Talk:Models of epilepsy
Response to Reviewers
We thank the two reviewers for their very constructive comments. We have made the changes recommended by the two reviewers to the article.
We have added a paragraph about Lytton's work in Section 2.2.
We have added a paragraph about Traub's work in Section 2 (before Section 2.1).
All other minor corrections have been made.
The Scholarpedia manuscripts 'Models of Epilepsy' by Ullah and Schiff is an excellent summary of recent work in the field. I have very few minor comments and suggestions.
- In the third sentence the authors state ' ... irrespective of the age.' Since epilepsy occurs more in younger and older age groups, this could lead to misunderstanding.
- In the section 'Macroscopic models' the authors refer to Lopes da Silva et al (1974). It might be helpful to state explicitly that most other models in this section are cortical models whereas the Lopes da Silva model describes the thalamic component.
- In the section 'Biophysical models' in the 3rd paragraph. The total number of neurons in the model generating the published traces are 656 (512 PCs and 144 INs). The experiments were done in mouse (not in rat) and the animals were younger than 15 days (typically around 10 days). The details about the effect of riluzole on persistent sodium were published in: Drongelen W van, Koch H, Elsen FP, Lee HC, Mrejeru A, Doren E, Marcuccilli CJ, Hereld M, Stevens RL, Ramirez JM. (2006) - The role of persistent sodium current in bursting activity of mouse neocortical networks in vitro. J. Neurophysiol. 96:2564-77.
- I think the article might include a summary of the original work of Bill Lytton and Roger Traub's group.
The article entitled “Models of epilepsy” is a timely review about the main aspects of computational modeling applied to the study of epilepsies. As mentioned in the introduction, the topic is not fully covered here, nor would it have been possible within the present volume of the work. Nevertheless, the authors have managed to represent the major challenges that computational neurosciences face in this field and the most important approaches. The text is overall clearly written and logically organized. References are adequate and to my knowledge contemporary. Therefore, I only have a limited number of comments.

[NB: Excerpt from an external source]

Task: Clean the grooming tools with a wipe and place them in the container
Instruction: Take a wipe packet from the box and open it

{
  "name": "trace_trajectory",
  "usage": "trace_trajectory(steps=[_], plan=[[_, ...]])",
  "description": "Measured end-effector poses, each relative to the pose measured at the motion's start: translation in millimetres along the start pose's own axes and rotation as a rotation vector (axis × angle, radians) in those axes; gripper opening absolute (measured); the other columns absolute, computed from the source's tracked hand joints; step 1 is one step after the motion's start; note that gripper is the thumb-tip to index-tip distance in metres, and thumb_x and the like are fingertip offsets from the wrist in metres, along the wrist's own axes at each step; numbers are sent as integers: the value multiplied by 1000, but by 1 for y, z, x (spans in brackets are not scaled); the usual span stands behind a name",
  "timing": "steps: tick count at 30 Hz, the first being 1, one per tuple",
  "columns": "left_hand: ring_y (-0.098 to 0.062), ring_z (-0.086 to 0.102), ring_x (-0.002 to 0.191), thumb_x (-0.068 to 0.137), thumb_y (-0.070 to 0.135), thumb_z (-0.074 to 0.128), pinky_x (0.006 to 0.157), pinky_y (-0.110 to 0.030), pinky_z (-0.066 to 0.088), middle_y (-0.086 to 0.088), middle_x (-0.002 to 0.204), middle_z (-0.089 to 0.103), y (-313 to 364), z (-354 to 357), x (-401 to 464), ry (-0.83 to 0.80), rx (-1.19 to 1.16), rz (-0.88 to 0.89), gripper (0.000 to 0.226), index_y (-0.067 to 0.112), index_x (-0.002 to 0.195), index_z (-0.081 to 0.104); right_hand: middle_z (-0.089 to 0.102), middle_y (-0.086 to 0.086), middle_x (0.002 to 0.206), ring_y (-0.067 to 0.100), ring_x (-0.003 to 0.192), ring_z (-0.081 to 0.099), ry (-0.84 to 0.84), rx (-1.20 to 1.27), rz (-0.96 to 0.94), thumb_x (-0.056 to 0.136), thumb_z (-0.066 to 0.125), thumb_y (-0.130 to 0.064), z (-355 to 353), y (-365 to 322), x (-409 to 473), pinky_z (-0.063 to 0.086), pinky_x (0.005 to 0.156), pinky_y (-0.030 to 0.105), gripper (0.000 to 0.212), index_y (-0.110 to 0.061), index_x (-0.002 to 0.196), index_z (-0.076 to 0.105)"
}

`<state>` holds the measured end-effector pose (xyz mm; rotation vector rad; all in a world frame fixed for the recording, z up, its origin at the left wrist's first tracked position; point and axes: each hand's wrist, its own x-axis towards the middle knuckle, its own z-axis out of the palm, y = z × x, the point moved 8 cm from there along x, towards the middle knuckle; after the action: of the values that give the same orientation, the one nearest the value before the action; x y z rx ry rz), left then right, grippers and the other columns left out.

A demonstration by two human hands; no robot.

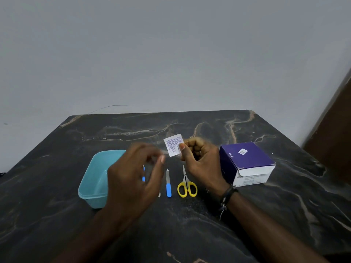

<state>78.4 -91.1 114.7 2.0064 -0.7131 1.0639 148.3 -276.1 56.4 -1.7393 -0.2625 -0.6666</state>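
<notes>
the two forearms come in from the near edge of the dark marbled tabletop (247, 130), the nearest things in view. the teal plastic container (93, 179) sits left of centre, and a purple wipe box (247, 160) stands towards the right edge. the left hand (133, 177) hovers blurred above the container's right side, fingers loosely spread and holding nothing i can make out. the right hand (199, 160), a dark band at its wrist, is curled, thumb and forefinger pinching a small white wipe sachet (173, 145) by its right edge, held upright above the tools. below it lie yellow-handled scissors (187, 185) and a blue-handled nail file (168, 185), side by side with tips pointing to the far edge; another blue tool (143, 174) is mostly hidden behind the left hand. the sachet probably needs tearing open: the left fingers should take the free left edge, close to the right thumb, and pull across.
</notes>
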Motion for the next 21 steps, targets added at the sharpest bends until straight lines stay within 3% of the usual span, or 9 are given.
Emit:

In section 1, among the advantages of macroscopic models, authors mention that their potential usefulness for identification of brain structures that belong to the seizure onset zone. I do agree but I would strengthen this statement. Indeed, in most of the cases, epilepsy can not be reduced to the involvement of a restricted area of the brain. Very often, epileptic activity (either interictal or ictal) spreads over quite extended regions and involves several structures (cortical and sub-cortical). Since they remain relatively simple (size of differential systems), macroscopic models represent the best alternative to physiologically describe epileptic processes occurring in ‘large-scale’ systems. As a minor comment, in figure 1-B, I noticed that an inhibitory connection (from dendritic-projecting INs to somatic-projecting INs) is missing.

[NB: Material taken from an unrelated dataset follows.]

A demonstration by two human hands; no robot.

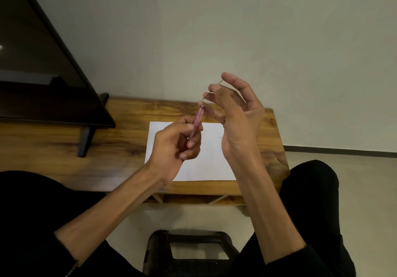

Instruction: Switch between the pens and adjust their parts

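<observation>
My left hand [176,143] grips a slim pink mechanical pencil [197,120], tilted up and to the right, its upper end near my right fingers. My right hand [236,115] is raised above a white sheet of paper [206,165] and pinches a thin dark lead [211,91] between thumb and forefinger. The lead slants just above the pencil's upper end. The other right fingers are spread loosely. Whether the lead touches the pencil's end I cannot tell.
The paper lies on a wooden table [107,148] against a pale wall. A dark monitor [43,62] on a stand fills the left side. A dark stool [189,248] stands on the floor below, between my knees in dark trousers.
</observation>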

In section 2, I think that some references to Traub’s work should be added. Indeed, the detailed approach was extensively developed by this group since the 80s and led to innovative hypotheses about tissue excitability, role of interneurons and factors leading to hypersynchronization (see for instance: Traub RD, Wong RK. Cellular mechanism of neuronal synchronization in epilepsy. Science. 1982 May 14;216(4547):745-7 for a pioneer publication about detailed computational modeling in the field of epilepsy).
When authors mention biophysical models of “networks composed of millions of neurons”, they probably refer to the project called “Blue Brain”. A link to this project aimed at reproducing a neocortical column composed of accurately modeled pyramidal cells interconnected through 30 million synapses with precise 3D locations) could be provided.
In section 3, the opposition between lumped-parameter macroscopic models and detailed network models seems too strong. To me, both approaches are complementary as they can both provide insights about (possibly altered) neuronal systems, at different levels of description. The choice for the modeling approach also strongly depends on the question under study and on the nature of real observations (for instance, electrophysiological data recorded at intra- or extra-cellular level). As mentioned by authors, each approach has its own advantages and limitations. As a perspective, it could be mentioned that “across-scale” approaches could contribute to establish some relationships between sub-cellular/cellular variables of detailed models and “aggregated” parameters governing macroscopic models.
User 4: Clustering coefficient / small world networks
Please reconsider your use of "clustering coefficient" - the term commonly refers to a property of a network (graph) as a whole. The "local clustering coefficient" would refer to the clustering properties of a single node, but even then it is not the number of its connections (as stated in the footnote). The (mean) number of connections of each node is usually referred to as "degree".
The average local clustering coefficient (network c.c.) is relevant w.r.t the small-world property of a network, whereas a HIGH clustering coefficient indicates small-world, not a low one as stated (Watts and Strogatz 1998). Random graphs ("regular graph"?) have lower network clustering coefficients.
A low mean distance is indeed indicative of a small-world network. --Reitter 16:31, 10 February 2010 (EST)
Ullah & Schiff
We made the necessary corrections pointed out. Thank you.